Kroger, which invested in natural foods chain Lucky’s Market in 2016, said as a result of a portfolio review, it will divest its interest in Lucky's Market and recognized a non-cash impairment charge of $238 million in the third quarter, and the portion of this charge attributable to Kroger is $131 million.
Lucky’s Market was started in 2003 by two chefs, Trish and Bo Sharon, when they bought a convenience store in Boulder, CO. Lucky’s Market now has 35 stores in 11 states.
“The amount of investment that it would take for Lucky's to be a meaningful contributor to Kroger overall, and the efforts that it would take, we just didn't think it created a good return for the investments that were needed to be made relative to that,” said chairman & CEO William McMullen.
“We do believe that there's still a role for the small format store,” continued SVP & CFO Gary Millerchip, but noted “it's hard to figure out that small format model and to make it work effectively.”
He also noted Kroger’s pilot with Walgreens continues to provide an opportunity to “learn how to continue to build a strategy that has a small format presence in there.”
Meanwhile, Kroger is focused on improving its digital offerings.
“Our data clearly shows that over time and after initial investments, the profitability of a digital customer is the same as an in-store customer,” said McMullen.
Kroger’s digital sales grew 21% in its third quarter 2019.
“We expect our digital sales growth to moderate year-over-year primarily due to the cycling of Home Chef and as a result of our disciplined focus on growing the Ship customer,” he continued.
The grocer has expanded its digital coverage so that 96% of its customers who shop Kroger in a brick-and-mortar store can also shop via pickup or delivery
“We continue to invest in digital platforms as this is where the customers are increasingly going to meet many of their needs,” he noted.
During the quarter, Kroger began offering customers free grocery pickup, which generally costs a $4.95 fee.
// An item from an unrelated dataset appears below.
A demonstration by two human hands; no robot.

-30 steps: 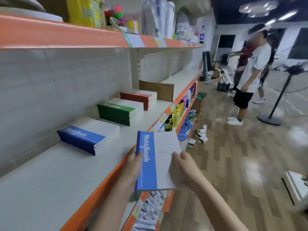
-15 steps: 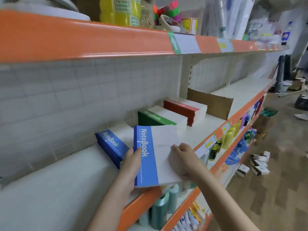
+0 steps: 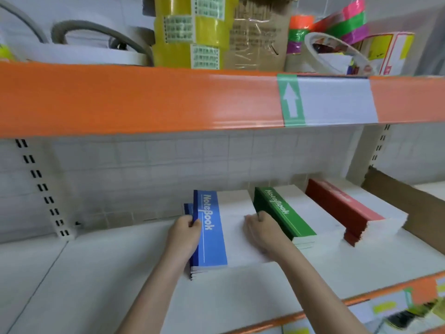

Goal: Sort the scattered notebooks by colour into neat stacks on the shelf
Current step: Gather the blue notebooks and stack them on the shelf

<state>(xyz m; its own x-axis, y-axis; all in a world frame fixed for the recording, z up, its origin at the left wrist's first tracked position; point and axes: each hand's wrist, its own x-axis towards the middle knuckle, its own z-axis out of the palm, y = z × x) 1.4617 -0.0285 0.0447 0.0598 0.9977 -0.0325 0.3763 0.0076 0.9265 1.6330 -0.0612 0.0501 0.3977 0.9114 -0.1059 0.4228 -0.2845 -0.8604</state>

The promotion runs through January 1, 2020.
Millerchip said that while the promotion test launched just a few weeks ago, it’s already seeing results.
“We're starting to see new customers experience the service and start to engage in Kroger pickup that haven't before,” he said. “We're also seeing existing Kroger pickup customers start to increase the frequency with which they use pickup service.”
Kroger will be using all of that data to “analyze and evaluate,” free grocery pickup.
McMullen noted that while the customer adoption has been a “little bit stronger” than what Kroger was expecting, “we really aren't to a point yet of deciding whether to continue it or not.”